Potrebbe arrivare fino a 300 milioni di euro la cifra che Google, il colosso di Internet, sarebbe costretto a versare allo Stato italiano: la Guardia di finanza di Milano sta conducendo da tempo un’indagine, ormai portata a compimento, per conto della Procura. L’accusa sarebbe di frode fiscale: l’azienda statunitense avrebbe infatti svolto negli anni 2008-2013 un’«attività stabile» nel nostro Paese, con relativi incassi e guadagni, che però sarebbero stati ascritti al fisco irlandese, notoriamente meno esoso.

La cifra contestata verrebbe fuori da una somma di diversi tributi dovuti: 27 milioni di euro a titolo di Ires, pari al 27% di 100 milioni di ricavi registrati negli anni tra il 2009 e il 2013. Altri 200 milioni sarebbero imposte non versate all’Erario per royalties, i diritti sull’utilizzo di marchi e licenze commerciali.

Alla notifica dell’accertamento fiscale da parte di Procura e Guardia di finanza, seguirà il periodo in cui l’azienda di Mountain View potrà confrontarsi con l’Agenzia delle Entrate, ed eventualmente concordare una cifra diversa per “velocizzare” la pratica.

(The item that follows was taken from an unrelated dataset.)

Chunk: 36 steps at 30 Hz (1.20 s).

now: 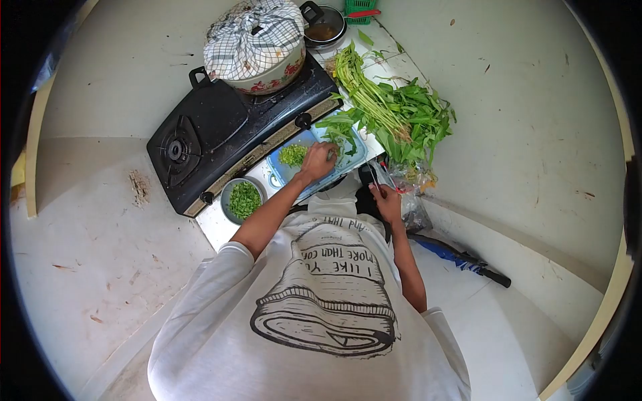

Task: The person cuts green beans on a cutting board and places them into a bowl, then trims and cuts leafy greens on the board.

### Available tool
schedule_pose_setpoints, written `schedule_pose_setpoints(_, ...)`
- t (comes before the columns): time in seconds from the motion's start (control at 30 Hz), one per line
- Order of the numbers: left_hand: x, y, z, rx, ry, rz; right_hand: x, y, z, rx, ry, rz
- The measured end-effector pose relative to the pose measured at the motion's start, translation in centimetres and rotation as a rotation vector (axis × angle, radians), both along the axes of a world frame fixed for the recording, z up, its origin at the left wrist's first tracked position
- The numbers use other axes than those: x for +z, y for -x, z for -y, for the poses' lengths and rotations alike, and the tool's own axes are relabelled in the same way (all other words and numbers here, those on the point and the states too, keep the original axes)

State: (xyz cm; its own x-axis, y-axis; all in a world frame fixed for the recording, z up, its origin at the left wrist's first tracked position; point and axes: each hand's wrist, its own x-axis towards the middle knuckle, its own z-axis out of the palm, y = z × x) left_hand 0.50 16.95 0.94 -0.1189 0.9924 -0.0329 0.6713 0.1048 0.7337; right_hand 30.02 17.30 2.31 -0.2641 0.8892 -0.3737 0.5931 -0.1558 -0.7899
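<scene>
My left hand [319, 160] lies over the blue cutting board [282, 175], its fingers curled together at the greens; what they pinch is hidden. Chopped green pieces [293, 155] form a small pile just left of it, and leafy cut greens [340, 128] lie beyond it on the board. At the board's right corner, my right hand [388, 202] is closed around the handle of a knife [374, 175], its thin blade pointing up and away from me. A round bowl [226, 206] of chopped greens [245, 200] stands left of the board.
A black two-burner stove [224, 113] lies behind the board, with a cloth-covered pot [274, 81] on it. Bundles of leafy stems [374, 100] spread to the right. A lidded pan [326, 28] and green basket [359, 8] stand at the back. Plastic bags [414, 212] hang near my right hand.
</scene>
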Motion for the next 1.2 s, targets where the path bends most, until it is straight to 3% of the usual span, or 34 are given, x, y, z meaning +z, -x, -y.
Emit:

All’invio dell’inchiesta, Google aveva detto già di essere disposta a pagare 114 milioni per il contenzioso relativo agli anni 2008-2012, specificando però che lo avrebbe fatto solo allo «scopo di evitare un potenziale, lungo e defatigante confronto con l’amministrazione finanziaria» e senza che questo implicasse automaticamente «alcuna accettazione» di «una presunta erroneità e incongruità» nel proprio operato.

Più avanti, quando la cifra contestata era via via cresciuta, l’azienda si sarebbe spinta a offrire cifre tra i 150 e i 200 milioni di euro. Ieri l’autodifesa dell’azienda ha giocato sul tono della collaborazione: «Google rispetta le normative fiscali in tutti i Paesi in cui opera. Continuiamo a lavorare con le autorità competenti», ha dichiarato la multinazionale statunitense.

L’eventuale chiusura concordata potrebbe portare al pagamento di una cifra compresa tra i 220 e i 270 milioni di euro, ma se non si trovasse un accordo, la cifra iniziale di 300 milioni potrebbe addirittura lievitare, gravata da penali e interessi.

L’Italia non è nuova a cause di questo genere con le multinazionali, sempre più diffuse ormai in tutta Europa. A fine dicembre l’Agenzia delle Entrate era riuscita a farsi staccare un assegno da 318 milioni da parte della Apple: negoziazione che aveva sacrificato oltre 500 milioni di euro di possibili ulteriori introiti, visto che l’Ires contestata al colosso hi tech era pari a circa 879 milioni di euro.

E tornando a Google, il governo inglese è stato coperto di polemiche in questi giorni per aver concluso un concordato per il pagamento di 130 milioni di sterline, ma a fronte di un imponibile molto sostanzioso, pari a circa 4 miliardi di sterline, e in conseguenza tale da far pensare a cifre ben più alte da destinare al fisco.

Stessa musica per la Francia, dove pare che il contenzioso ammonti a circa 500 milioni di euro. Tutti dati snocciolati ieri dal quotidiano britannico The Times, che lodava il fisco italiano per l’efficienza con cui riesce a farsi staccare gli assegni.

Secondo il giornale finanziario Financial Times, proprio per combattere l’«esterovestizione», fenomeno comune alle multinazionali che tendono a domiciliarsi fiscalmente dove i tributi sono più bassi, il commissario al Commercio Ue, Pierre Moscovici, starebbe studiando uno specifico piano di intervento.

Regole europee che farebbero comodo soprattutto a stati come l’Italia, dove la tassazione piuttosto elevata porta tante aziende, pur operanti nel nostro Paese, a scegliere per le tasse lidi più “gentili”.